In a sharp debate at a meeting of the Knesset Health Committee Monday, MK Shuli Muallem (Jewish Home) accused Yisrael Beytenu MK Yulia Milnovsky of anti-Semitism – after the latter accused the chareidi community of being responsible for an uptick in the number of measles cases in Israel.
Deputy Health Minister Rabbi Yaakov Litzman has aggressively campaigned for inoculations against flu and other childhood diseases, including measles – but measles shots are in very short supply, according to representatives of Kupat Cholim (HMO) organizations who testified at the committee Monday. According to Doron Netzer of Clalit Health Services, “we have enough stock to last through Friday,” but that was disputed by officials of the Ministry, who said that enough inoculations had been purchased, and if certain groups were not getting those inoculations, it was because of the inefficiency of the health groups.

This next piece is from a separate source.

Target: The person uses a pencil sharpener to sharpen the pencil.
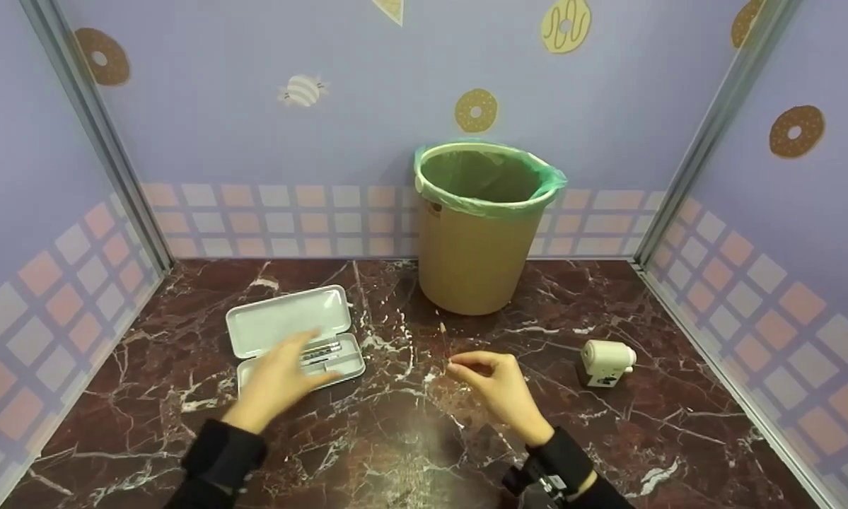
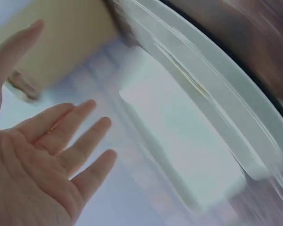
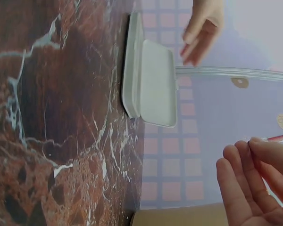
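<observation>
My right hand [image 1: 498, 392] pinches a thin pencil [image 1: 444, 343] between thumb and fingertips, its pale tip pointing up and away. In the right wrist view, a reddish length of the pencil [image 3: 279, 137] shows beyond the thumb. Over the open pencil case [image 1: 289, 318] hovers my left hand [image 1: 279, 375], fingers spread and holding nothing. Several pencils [image 1: 321, 350] lie in the case's lower tray, partly hidden by that hand. The left wrist view shows the left palm [image 2: 37, 165] apart from the blurred white case [image 2: 174, 127].
Behind the hands stands a tan waste bin [image 1: 477, 261] lined with a green bag. A small cream block-shaped device [image 1: 605, 364] with a knob, resembling a pencil sharpener, sits to the right on the dark marbled table [image 1: 395, 452]. Patterned walls enclose the back and sides.
</observation>
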A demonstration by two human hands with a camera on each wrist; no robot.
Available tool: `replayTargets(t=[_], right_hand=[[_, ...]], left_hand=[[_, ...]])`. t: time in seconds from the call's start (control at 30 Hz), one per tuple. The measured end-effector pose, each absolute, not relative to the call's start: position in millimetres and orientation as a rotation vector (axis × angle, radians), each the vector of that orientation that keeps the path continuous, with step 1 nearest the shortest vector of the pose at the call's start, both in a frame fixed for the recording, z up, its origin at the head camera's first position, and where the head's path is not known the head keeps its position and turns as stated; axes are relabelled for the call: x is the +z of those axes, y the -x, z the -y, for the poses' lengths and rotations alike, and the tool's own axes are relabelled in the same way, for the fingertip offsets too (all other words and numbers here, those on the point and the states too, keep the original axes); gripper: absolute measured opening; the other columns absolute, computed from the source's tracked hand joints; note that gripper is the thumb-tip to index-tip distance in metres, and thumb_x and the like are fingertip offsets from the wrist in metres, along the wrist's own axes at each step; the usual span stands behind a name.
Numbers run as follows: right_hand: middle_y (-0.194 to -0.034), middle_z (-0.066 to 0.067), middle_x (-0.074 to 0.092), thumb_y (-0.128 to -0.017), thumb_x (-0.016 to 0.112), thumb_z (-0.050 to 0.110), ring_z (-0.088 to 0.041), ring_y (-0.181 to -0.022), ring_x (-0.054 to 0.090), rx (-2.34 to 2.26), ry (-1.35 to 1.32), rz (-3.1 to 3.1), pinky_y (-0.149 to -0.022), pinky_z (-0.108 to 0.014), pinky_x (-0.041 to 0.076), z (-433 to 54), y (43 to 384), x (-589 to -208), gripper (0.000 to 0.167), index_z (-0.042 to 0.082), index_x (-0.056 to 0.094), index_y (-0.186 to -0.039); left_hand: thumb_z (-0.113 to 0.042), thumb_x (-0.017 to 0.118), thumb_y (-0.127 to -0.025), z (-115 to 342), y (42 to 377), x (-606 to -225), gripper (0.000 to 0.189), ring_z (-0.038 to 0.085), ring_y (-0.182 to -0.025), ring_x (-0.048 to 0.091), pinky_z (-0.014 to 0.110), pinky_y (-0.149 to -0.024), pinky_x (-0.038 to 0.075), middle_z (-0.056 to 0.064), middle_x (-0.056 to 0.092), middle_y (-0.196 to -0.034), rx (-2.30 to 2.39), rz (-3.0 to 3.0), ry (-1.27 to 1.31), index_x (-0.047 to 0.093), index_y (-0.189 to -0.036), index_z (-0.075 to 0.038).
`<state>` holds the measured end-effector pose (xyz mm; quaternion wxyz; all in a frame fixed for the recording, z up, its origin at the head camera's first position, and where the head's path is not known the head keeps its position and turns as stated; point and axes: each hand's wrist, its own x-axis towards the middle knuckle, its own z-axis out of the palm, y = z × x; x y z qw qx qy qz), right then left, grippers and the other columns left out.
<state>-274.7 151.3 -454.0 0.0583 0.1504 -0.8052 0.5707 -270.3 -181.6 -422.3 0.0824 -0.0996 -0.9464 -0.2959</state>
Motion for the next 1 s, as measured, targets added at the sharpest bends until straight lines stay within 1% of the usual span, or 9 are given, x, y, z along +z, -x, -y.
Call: replayTargets(t=[0.07, 0.17, 0.23, 0.37, 0.4, 0.47, 0.6, 0.83, 1.0], right_hand=[[-0.103, -0.016, 0.08, -0.091, 0.077, 0.02, -0.022, -0.089, 0.077, 1.747, -0.44, 2.447, -0.074, -0.017, 0.057, -153.0, 272.7, -453.9, 0.023, 0.003, 0.078, -0.106], [-0.104, -0.014, 0.08, -0.091, 0.077, 0.023, -0.016, -0.09, 0.077, 1.759, -0.422, 2.457, -0.077, -0.018, 0.057, -155.0, 271.3, -454.1, 0.023, 0.006, 0.078, -0.107], [-0.104, -0.013, 0.08, -0.091, 0.077, 0.023, -0.012, -0.088, 0.076, 1.751, -0.423, 2.46, -0.077, -0.019, 0.058, -156.0, 270.8, -454.5, 0.024, 0.005, 0.078, -0.107], [-0.102, -0.015, 0.08, -0.091, 0.077, 0.022, -0.008, -0.082, 0.074, 1.767, -0.421, 2.456, -0.074, -0.024, 0.061, -158.0, 268.9, -454.9, 0.024, 0.004, 0.078, -0.107], [-0.102, -0.016, 0.08, -0.091, 0.077, 0.021, -0.007, -0.081, 0.074, 1.772, -0.429, 2.451, -0.073, -0.025, 0.061, -158.4, 268.3, -455.0, 0.024, 0.003, 0.078, -0.107], [-0.103, -0.017, 0.08, -0.091, 0.076, 0.02, -0.006, -0.08, 0.074, 1.785, -0.44, 2.45, -0.072, -0.025, 0.062, -158.9, 267.1, -455.1, 0.024, 0.003, 0.077, -0.108], [-0.104, -0.018, 0.079, -0.092, 0.075, 0.02, -0.003, -0.083, 0.075, 1.796, -0.479, 2.45, -0.074, -0.023, 0.061, -159.5, 265.4, -455.9, 0.024, 0.002, 0.077, -0.109], [-0.105, -0.018, 0.079, -0.092, 0.075, 0.018, -0.006, -0.086, 0.074, 1.791, -0.504, 2.447, -0.075, -0.018, 0.058, -159.3, 263.6, -457.8, 0.023, 0.001, 0.077, -0.108], [-0.104, -0.02, 0.079, -0.092, 0.075, 0.016, -0.004, -0.079, 0.071, 1.787, -0.501, 2.456, -0.071, -0.018, 0.057, -159.6, 263.0, -459.2, 0.022, 0.0, 0.077, -0.107]], left_hand=[[-0.027, 0.083, -0.083, 158.1, 270.4, -420.1, 0.072, 0.041, -0.133, 0.058, 0.057, -0.114, 0.045, 0.022, 0.059, -0.146, -0.967, 2.76, 0.372, 0.054, -0.143, -0.001], [-0.025, 0.082, -0.083, 124.0, 271.0, -419.6, 0.062, 0.036, -0.127, 0.064, 0.05, -0.112, 0.049, 0.016, 0.065, -0.139, -1.039, 2.661, 0.476, 0.061, -0.137, -0.004], [-0.025, 0.081, -0.084, 104.7, 270.7, -420.0, 0.056, 0.036, -0.105, 0.072, 0.046, -0.108, 0.053, 0.014, 0.068, -0.136, -1.105, 2.612, 0.523, 0.064, -0.134, -0.006], [-0.024, 0.079, -0.085, 74.5, 271.0, -425.6, 0.046, 0.031, -0.094, 0.075, 0.041, -0.103, 0.056, 0.012, 0.073, -0.128, -1.252, 2.499, 0.591, 0.069, -0.126, -0.007], [-0.023, 0.079, -0.086, 68.5, 270.8, -427.7, 0.043, 0.029, -0.093, 0.076, 0.041, -0.102, 0.057, 0.013, 0.074, -0.126, -1.293, 2.471, 0.605, 0.07, -0.125, -0.006], [-0.024, 0.079, -0.086, 57.6, 270.7, -432.1, 0.04, 0.026, -0.111, 0.074, 0.039, -0.103, 0.057, 0.012, 0.075, -0.122, -1.355, 2.414, 0.623, 0.072, -0.121, -0.006], [-0.025, 0.081, -0.086, 42.0, 269.0, -438.4, 0.033, 0.023, -0.105, 0.077, 0.036, -0.097, 0.06, 0.01, 0.079, -0.113, -1.494, 2.316, 0.6, 0.076, -0.114, -0.008], [-0.024, 0.082, -0.085, 30.1, 267.4, -442.2, 0.021, 0.021, -0.089, 0.079, 0.026, -0.08, 0.062, 0.009, 0.081, -0.1, -1.655, 2.213, 0.502, 0.081, -0.1, -0.009], [-0.022, 0.083, -0.085, 27.3, 266.0, -442.6, 0.019, 0.018, -0.083, 0.078, 0.019, -0.073, 0.06, 0.01, 0.081, -0.097, -1.686, 2.205, 0.491, 0.081, -0.097, -0.008]])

The “groups,” according to Milnovsky, are chareidim, and added that many chareidi parents refused to inoculate their children. That Rabbi Litzman, himself a member of the chareidi community and a member of United Torah Judaism, is seeking to remove from schools children who do not get childhood inoculations – and even seeks to impose sanctions on their parents – did not seem to impress her. Muallem, attempting to shout her down, called her diatribe “anti-Semitic. If once the anti-Semites accused Jews of spreading the bubonic plague, today they accused chareidim of spreading measles. It’s a shame that such an important issue is being used as a springboard to attack a group.”
In response, Milnovsky’s office cited a report on Hadashot News Sunday that half of the cases of measles reported in recent weeks were in the chareidi community. “This is a scientific fact, I did not make it up. I am not looking to place blame, but my stance is clear – anyone who refuses to inoculate their child is endangering the entire population.”
According to Health Ministry figures cited at the meeting, the inoculation rate for measles in Israel ranges between 90 percent and 95 percent, depending on the community.